A/n: Ok, I got the hint from the reviews that you guys were more than a tad peeved with me for taking so long to update. I'd give you my excuse, but if you're like me, you probably wouldn't care. You'd say "It's inexcusable" and I couldn't fault you for it. So here's another chapter. Bit short, more than a bit uneventful, but I have a week off before classes start again and I figured that if I gave you a chapter now, maybe you won't be screaming for my head if, God forbid, it takes a while to come up with a new one. So here we go. First day of training, a few mild innuendoes, and Harry has a conversation with our favorite Mr. Snape. And please read the song lyrics at the end of the chapter, because it'll help you know what Harry's been thinking about.

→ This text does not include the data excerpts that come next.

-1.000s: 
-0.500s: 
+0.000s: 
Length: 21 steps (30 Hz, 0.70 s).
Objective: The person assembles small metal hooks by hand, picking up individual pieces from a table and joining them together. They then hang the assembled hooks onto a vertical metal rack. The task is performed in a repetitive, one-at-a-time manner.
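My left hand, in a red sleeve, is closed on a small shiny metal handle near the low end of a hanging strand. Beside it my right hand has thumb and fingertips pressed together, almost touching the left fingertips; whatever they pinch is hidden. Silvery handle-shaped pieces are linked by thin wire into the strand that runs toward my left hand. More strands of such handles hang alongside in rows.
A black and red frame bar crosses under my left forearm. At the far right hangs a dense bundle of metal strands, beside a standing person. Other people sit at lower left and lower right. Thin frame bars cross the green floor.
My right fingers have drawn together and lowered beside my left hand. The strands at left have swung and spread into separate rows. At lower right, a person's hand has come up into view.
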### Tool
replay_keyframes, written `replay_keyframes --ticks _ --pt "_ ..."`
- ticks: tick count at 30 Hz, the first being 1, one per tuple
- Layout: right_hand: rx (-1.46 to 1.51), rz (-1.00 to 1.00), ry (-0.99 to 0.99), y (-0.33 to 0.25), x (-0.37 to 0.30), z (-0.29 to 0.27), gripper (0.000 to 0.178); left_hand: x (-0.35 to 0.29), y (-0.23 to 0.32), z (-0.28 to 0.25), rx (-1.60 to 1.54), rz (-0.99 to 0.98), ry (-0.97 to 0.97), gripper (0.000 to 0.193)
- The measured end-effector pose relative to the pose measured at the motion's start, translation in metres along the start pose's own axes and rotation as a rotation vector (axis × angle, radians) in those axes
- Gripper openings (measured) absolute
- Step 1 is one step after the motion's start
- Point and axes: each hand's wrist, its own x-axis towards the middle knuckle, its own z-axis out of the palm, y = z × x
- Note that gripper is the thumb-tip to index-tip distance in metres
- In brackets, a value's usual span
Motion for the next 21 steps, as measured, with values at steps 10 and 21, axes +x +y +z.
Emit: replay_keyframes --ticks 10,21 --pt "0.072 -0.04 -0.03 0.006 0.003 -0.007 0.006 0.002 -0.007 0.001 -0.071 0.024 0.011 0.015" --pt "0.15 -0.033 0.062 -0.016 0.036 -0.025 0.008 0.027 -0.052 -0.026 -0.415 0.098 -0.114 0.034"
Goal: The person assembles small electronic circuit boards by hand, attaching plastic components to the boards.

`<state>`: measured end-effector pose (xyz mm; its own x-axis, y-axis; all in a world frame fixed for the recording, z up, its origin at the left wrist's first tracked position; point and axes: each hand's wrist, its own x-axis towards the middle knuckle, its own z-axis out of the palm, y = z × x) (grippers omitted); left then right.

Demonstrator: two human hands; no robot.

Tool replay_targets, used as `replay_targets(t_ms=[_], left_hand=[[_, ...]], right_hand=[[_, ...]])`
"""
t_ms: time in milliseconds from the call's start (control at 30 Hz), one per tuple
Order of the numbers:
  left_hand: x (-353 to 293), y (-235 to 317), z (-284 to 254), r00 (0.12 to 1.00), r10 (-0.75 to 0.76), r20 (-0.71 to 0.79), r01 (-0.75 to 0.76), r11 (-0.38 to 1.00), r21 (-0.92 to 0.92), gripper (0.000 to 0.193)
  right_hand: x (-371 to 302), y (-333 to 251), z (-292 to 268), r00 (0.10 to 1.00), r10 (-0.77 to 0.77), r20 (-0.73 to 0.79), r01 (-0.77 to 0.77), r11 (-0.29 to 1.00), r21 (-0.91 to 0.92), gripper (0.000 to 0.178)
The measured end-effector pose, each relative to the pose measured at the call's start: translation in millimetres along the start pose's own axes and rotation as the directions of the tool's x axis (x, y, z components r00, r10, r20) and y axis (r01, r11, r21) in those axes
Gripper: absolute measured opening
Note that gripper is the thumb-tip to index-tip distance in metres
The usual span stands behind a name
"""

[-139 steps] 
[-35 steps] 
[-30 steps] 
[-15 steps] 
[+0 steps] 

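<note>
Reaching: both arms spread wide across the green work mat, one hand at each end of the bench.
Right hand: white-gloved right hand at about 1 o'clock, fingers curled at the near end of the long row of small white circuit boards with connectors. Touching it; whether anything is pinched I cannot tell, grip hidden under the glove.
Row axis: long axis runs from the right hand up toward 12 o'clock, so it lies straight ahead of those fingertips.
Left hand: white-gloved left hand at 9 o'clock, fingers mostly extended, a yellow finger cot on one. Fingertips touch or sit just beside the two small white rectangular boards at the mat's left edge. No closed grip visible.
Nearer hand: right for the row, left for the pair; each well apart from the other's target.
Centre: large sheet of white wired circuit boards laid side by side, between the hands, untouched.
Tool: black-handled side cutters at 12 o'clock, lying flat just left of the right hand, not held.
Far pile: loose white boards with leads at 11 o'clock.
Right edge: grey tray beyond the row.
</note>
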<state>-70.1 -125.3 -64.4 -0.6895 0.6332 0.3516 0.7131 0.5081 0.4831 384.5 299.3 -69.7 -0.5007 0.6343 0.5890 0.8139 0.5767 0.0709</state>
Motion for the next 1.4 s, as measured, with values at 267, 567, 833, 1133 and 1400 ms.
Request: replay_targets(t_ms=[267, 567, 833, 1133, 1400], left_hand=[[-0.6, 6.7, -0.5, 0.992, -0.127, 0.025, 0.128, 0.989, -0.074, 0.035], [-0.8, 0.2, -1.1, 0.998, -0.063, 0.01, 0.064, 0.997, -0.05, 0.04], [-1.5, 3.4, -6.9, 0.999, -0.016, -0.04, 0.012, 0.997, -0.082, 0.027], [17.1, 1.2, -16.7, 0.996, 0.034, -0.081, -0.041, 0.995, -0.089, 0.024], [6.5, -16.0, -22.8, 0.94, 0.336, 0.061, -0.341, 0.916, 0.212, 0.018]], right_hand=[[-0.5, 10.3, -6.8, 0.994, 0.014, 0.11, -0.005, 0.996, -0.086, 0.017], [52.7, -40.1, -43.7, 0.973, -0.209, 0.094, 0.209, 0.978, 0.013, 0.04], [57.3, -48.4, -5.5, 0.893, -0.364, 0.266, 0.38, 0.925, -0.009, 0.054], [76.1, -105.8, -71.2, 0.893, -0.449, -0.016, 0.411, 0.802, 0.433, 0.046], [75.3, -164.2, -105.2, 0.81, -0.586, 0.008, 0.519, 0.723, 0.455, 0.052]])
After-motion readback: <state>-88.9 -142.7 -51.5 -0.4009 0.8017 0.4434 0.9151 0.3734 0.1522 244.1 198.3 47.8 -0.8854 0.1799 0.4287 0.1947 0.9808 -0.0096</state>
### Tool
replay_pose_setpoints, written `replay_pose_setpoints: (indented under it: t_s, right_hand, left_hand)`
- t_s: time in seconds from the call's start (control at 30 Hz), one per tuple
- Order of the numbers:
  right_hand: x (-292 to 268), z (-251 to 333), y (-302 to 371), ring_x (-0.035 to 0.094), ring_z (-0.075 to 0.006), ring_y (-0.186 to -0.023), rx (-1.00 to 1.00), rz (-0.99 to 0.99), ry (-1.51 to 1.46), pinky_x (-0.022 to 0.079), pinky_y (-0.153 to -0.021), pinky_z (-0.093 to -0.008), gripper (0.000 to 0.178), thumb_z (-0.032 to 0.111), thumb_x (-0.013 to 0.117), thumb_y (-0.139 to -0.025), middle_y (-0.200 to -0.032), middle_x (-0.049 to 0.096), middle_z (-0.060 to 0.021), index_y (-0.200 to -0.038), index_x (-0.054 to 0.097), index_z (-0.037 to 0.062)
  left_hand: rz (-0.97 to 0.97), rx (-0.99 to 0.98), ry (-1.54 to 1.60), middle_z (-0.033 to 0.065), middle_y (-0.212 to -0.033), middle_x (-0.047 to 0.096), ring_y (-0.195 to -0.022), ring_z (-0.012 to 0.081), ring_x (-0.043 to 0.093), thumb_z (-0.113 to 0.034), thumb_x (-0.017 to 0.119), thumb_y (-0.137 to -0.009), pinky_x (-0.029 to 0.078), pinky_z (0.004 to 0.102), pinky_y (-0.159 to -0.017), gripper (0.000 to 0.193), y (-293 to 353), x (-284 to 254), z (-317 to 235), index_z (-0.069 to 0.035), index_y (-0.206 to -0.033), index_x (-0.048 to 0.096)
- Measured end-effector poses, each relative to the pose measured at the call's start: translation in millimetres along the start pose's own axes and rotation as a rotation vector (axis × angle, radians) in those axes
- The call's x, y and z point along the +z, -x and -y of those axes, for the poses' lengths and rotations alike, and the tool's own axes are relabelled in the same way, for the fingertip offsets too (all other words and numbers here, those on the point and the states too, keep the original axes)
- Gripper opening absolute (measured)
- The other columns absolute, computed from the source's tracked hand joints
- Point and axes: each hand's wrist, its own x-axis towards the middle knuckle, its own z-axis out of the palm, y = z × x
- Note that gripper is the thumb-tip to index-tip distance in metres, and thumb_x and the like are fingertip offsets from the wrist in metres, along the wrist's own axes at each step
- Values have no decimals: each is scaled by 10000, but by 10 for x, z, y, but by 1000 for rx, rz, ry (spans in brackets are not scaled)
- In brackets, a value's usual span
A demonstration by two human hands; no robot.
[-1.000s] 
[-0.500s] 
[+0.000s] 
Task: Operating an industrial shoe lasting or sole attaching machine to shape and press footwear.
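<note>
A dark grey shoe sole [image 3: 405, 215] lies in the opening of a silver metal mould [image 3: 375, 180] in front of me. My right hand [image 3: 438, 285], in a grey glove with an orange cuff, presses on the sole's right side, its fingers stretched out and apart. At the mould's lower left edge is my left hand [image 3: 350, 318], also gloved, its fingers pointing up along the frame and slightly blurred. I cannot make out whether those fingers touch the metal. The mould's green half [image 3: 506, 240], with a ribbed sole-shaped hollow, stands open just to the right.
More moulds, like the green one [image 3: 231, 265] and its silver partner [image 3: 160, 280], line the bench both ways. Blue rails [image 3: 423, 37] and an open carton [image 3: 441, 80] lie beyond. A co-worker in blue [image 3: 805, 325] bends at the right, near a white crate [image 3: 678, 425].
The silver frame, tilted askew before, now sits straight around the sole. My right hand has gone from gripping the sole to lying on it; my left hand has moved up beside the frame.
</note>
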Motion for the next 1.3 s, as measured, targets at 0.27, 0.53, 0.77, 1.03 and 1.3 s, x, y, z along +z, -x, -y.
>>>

A week later, Harry was stretched out on a comfy bit of grass on Hogwarts ground, the rest of the new crop of Aurors peppering the green and chatting nervously. It was the first morning of training, the class was about to begin in a few minutes, and most of these people had only arrived the day before. Harry gingerly pushed himself up with his arms behind his back, briefly tossed a squinted glance at the sky, and then let his eyes roam over the new faces, trying to remember everyone's name and to discern their character by the way they held themselves. After a few pathetic attempts at any deep inquiry, he settled on the names. Cedric Diggory, whom Hermione had said was a Hufflepuff a couple of years ahead of her in school. Aidan Troy, who Ron was practically drooling about as he explained the man's brief career in professional Quidditch before the League had suspended games following a massive slaughter at a World Cup two years ago. Two women, Annelise and Emma. And four miscellaneous guys named Adonais, Trader, Jonah and Alec. If pressed about it, Harry could guess that Jonah was the short one and that Adonais seemed to have a nasty cough, but really, all their faces blended into one background: they were all, the women included, former employees of the Ministry of Magic that had probably been tapped by Dumbledore as the few individuals brave enough and moral enough to be there.

"You still here, Harry?" Ron asked.

"Yeah, sorry, I was just trying to remember everyone's name," Harry answered.

"I could tell you, but you should have to work for it," Hermione grinned.

In the past week, the three of them had become fast friends. Ron had pulled Hermione into an unused classroom one day and, just when Harry was about to give up on waiting for her, she came out, flustered but smiling.

"Quick shag for old times' sake?" Harry leered, holding in his laughter as Ron crept out of the room, face aflame after catching what Harry had said.

"Don't be crude, we just talked about it," Hermione answered. "And Ron should be insulted if you think he'd finish up the job in under five minutes," she grinned.

"Well, you make do with time allotted," Harry answered. The two of them never told him what was said in those five minutes that had changed everything between them, but then he supposed it was private.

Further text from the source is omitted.